La agitación del vasco Escayola crece tanto que durante unos minutos llena la oficina, cruza el patio, llega al fogón, obstruye las bombillas y aventa el último bostezo del último milico. Parece que el milagro va a realizarse. Por distintos rumbos salen comisiones armadas a detener a Baigorra, a Zacarías, a los policianos faltadores, a medio mundo. Acaba de inventarse la prisa. Se levantan las voces, los rebenques, los procesos y hasta el viejo camino se levanta en polvareda.
¡Cómo será de novedosa toda esta agitación, que un criollo de Ñandú Culeco se la tropieza frente a la comisaría, detiene el matungo, toca su chambergo y, ¡caso nunca visto!, interroga:
—¿Hay rigolución, jefe?
—¡Es lo que aquí faltaba, una revolución! — le contestan. — ¡Yo he venido a traerla!

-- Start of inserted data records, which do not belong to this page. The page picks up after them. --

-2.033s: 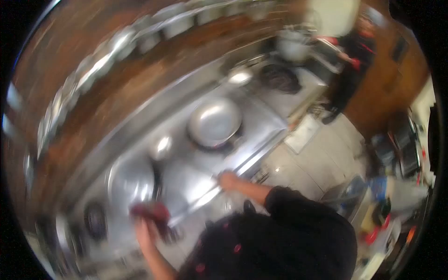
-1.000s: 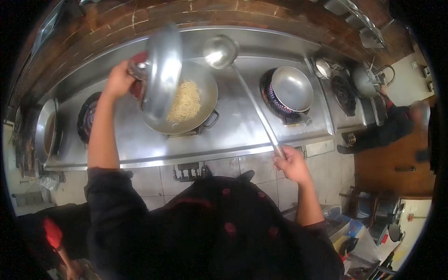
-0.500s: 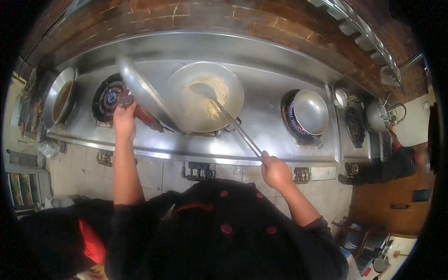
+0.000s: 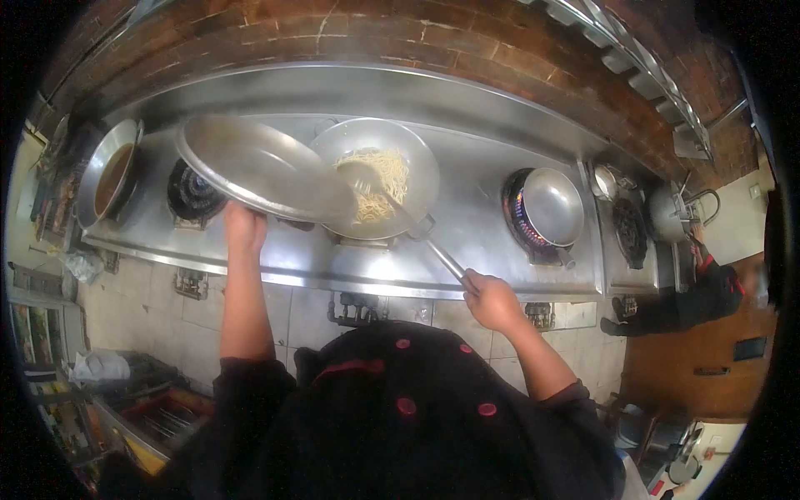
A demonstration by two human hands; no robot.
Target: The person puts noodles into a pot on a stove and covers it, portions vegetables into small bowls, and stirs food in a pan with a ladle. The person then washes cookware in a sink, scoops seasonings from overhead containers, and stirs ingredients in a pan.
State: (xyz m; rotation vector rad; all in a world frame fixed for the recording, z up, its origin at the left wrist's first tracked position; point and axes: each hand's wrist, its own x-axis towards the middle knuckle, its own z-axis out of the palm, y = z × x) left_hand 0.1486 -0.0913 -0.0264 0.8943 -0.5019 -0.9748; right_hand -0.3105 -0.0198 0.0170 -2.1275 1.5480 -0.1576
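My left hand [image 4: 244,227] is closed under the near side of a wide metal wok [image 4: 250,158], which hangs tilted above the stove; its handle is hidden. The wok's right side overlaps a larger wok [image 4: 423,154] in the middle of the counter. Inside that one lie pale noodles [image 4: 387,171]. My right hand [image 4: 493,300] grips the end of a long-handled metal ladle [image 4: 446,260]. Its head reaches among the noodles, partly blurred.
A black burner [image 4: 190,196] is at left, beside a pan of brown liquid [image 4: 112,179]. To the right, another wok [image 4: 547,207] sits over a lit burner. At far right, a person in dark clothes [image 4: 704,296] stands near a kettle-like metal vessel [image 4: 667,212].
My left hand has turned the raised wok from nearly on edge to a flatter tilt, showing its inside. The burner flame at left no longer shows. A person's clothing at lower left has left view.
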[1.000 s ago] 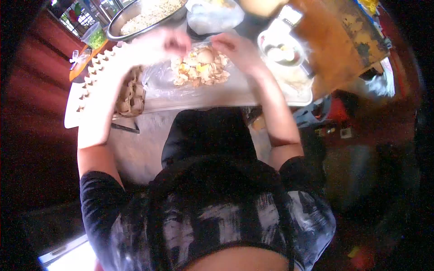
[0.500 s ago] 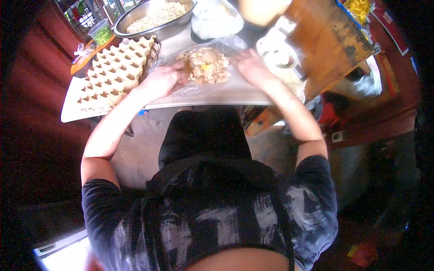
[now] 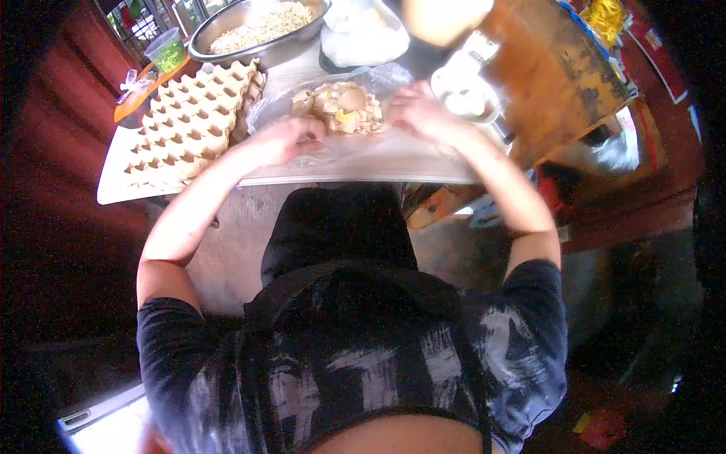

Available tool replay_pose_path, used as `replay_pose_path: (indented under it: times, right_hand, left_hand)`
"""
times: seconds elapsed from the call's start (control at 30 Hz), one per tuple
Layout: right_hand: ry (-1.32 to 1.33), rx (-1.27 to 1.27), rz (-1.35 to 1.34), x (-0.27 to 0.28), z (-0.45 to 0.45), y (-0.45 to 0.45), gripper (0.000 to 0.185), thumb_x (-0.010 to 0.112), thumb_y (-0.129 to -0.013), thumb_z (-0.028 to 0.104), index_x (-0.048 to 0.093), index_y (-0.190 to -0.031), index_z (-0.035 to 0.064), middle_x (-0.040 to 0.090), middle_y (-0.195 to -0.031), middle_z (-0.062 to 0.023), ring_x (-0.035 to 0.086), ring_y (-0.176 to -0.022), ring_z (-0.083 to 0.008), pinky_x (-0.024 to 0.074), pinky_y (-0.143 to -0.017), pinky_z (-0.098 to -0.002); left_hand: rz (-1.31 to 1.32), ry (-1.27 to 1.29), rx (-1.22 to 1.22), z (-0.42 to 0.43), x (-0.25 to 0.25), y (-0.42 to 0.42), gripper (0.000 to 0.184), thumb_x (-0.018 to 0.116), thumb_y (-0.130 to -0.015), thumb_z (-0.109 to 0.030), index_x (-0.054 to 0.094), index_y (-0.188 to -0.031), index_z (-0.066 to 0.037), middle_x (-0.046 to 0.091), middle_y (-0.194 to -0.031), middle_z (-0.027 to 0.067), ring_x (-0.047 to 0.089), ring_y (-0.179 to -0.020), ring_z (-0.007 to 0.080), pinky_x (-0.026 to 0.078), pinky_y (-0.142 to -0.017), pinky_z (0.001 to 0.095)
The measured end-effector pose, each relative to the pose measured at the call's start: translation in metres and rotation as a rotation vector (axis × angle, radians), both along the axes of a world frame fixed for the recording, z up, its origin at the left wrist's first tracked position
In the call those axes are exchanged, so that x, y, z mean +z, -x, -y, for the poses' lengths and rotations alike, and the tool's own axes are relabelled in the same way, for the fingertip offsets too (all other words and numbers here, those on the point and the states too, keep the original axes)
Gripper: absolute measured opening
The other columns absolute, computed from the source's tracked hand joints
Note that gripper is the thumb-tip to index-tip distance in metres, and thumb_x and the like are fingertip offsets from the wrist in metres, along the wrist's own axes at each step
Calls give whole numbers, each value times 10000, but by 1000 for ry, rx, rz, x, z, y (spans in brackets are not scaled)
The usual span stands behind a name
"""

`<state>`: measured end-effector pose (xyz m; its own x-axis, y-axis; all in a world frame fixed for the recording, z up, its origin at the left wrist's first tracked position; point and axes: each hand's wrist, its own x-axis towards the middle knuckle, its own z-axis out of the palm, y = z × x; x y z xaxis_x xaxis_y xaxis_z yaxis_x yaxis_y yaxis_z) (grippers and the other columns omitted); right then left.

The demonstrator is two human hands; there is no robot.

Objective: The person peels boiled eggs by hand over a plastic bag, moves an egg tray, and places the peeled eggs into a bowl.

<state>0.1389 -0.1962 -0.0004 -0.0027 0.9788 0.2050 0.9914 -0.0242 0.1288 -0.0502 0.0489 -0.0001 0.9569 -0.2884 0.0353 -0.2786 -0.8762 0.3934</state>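
Observation:
A heap of broken eggshells [image 3: 349, 107] with a bit of yellow lies on a clear plastic bag [image 3: 272, 106] on the table. My left hand [image 3: 291, 139] is at the heap's near left, its fingers curled in on the near edge of the plastic. On the other side, my right hand [image 3: 420, 113] has its fingers bent and closed on the plastic's right edge. Part of the plastic appears drawn up around the near side of the shells. The tips of my right fingers are partly hidden.
Cardboard egg trays [image 3: 195, 125] stand stacked on the left. A metal basin [image 3: 261, 57] of pale chopped food is behind, beside a tub of green bits [image 3: 168, 54]. A white plastic bag [image 3: 363, 38] sits at the back. White bowls [image 3: 465, 98] stand right, near a worn wooden table [image 3: 560, 68].
My left hand has moved a little toward the table's near edge, bringing the plastic with it. My right hand has shifted slightly right. The plastic is bunched closer about the shells.

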Motion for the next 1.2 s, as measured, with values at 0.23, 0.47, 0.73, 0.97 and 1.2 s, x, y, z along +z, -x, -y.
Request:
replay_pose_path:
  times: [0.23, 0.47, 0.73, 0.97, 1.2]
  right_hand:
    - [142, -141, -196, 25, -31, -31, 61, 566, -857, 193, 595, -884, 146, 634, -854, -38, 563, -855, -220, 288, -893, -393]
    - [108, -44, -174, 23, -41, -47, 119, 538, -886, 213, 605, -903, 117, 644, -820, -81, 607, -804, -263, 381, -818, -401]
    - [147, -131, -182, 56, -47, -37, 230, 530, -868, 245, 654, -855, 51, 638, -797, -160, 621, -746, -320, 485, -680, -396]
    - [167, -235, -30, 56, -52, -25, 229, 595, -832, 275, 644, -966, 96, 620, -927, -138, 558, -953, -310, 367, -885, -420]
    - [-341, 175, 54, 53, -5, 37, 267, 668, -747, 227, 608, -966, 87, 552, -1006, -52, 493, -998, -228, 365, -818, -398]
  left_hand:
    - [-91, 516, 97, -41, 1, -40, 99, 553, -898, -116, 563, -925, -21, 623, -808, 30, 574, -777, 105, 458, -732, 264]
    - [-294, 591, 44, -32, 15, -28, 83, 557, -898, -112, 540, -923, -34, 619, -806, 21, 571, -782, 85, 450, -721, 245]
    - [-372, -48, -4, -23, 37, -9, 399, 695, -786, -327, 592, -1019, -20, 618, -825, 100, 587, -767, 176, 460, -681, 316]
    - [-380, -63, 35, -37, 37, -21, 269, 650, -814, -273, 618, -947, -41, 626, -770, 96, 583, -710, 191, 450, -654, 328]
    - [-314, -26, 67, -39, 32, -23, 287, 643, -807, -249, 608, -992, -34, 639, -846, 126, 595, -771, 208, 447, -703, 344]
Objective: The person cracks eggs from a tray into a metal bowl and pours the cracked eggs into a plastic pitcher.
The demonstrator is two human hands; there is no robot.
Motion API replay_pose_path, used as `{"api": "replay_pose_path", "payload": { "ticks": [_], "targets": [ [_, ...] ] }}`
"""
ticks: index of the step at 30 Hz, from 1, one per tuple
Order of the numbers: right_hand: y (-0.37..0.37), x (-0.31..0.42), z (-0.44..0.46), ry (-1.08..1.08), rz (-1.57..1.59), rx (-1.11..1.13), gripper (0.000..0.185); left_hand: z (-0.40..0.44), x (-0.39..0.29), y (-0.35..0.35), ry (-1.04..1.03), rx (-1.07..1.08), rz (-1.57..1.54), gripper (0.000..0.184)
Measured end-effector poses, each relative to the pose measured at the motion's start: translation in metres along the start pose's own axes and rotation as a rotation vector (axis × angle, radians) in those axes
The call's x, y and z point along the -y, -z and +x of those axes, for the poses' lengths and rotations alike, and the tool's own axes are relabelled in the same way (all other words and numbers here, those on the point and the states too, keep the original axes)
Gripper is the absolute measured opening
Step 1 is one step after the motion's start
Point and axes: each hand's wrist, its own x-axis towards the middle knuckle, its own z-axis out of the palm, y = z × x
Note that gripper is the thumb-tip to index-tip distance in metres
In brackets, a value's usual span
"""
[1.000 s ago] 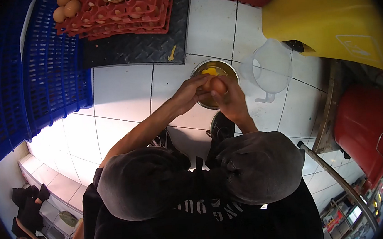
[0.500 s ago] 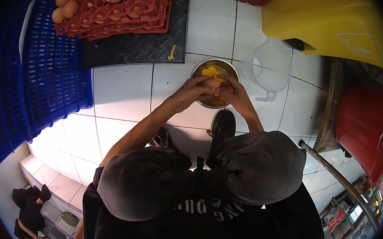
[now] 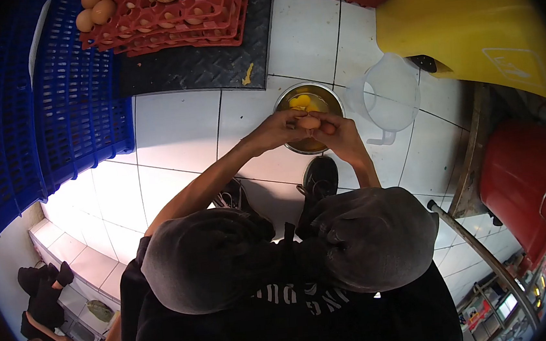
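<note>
Over a round metal bowl (image 3: 339,100) on the tiled floor, both my hands are held close together. My left hand (image 3: 274,131) is closed on a brown egg (image 3: 308,122), which looks cracked, with something clear hanging below it. My right hand (image 3: 346,140) touches the same egg with its fingertips and also holds another brown egg or shell (image 3: 328,128) against its palm. Yellow yolks (image 3: 301,101) and clear egg white lie in the bowl, partly hidden by my fingers.
Red egg trays (image 3: 176,29) with eggs and empty shells stand on a black mat (image 3: 212,70). A clear plastic jug (image 3: 391,98) is right of the bowl. Blue crates (image 3: 74,90) are left, a yellow bin (image 3: 461,17) and red tub (image 3: 522,181) right. Another person (image 3: 45,307) is lower left.
My hands have drawn slightly apart, with the egg now turned between the fingertips. More yolk shows in the bowl than a second ago.
</note>
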Motion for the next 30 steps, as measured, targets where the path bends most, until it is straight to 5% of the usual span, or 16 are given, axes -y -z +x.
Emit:
{"api": "replay_pose_path", "payload": {
  "ticks": [9,19,23,30],
  "targets": [
    [-0.004,0.005,-0.001,0.081,-0.303,-0.15,0.045,-0.004,-0.016,-0.008,-0.036,-0.249,0.409,0.043],
    [0.001,-0.001,-0.001,0.11,-0.339,-0.183,0.043,-0.006,-0.024,-0.004,-0.022,-0.234,0.528,0.045],
    [0.001,0.003,-0.002,0.183,-0.691,-0.26,0.038,-0.006,-0.015,-0.009,-0.147,-0.292,0.839,0.042],
    [0.003,0.005,-0.003,0.133,-0.684,-0.417,0.04,-0.009,-0.007,-0.008,-0.322,-0.331,1.059,0.043]
  ]
}}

—¡Ah!. . . — dice el vecino y se aleja, taloneando “a gatas” su caballo gordo y lerdo.
* * *
Apenas treinta días han transcurrido desde la llegada de Carlos Escayola. Fué aquel un mes de prueba para todos. Durante ese tiempo luchó un pueblero con mil campesinos: la argamasa y el terrón. De un lado estuvo esa voluntad del labriego que desde atrás del arado va empujando a dos bueyes. Del otro, una indiferencia grande; pero muy gastada por el uso. Con el pasado muerto combatió allí el presente recién nacido. ¡Dura fué la pelea!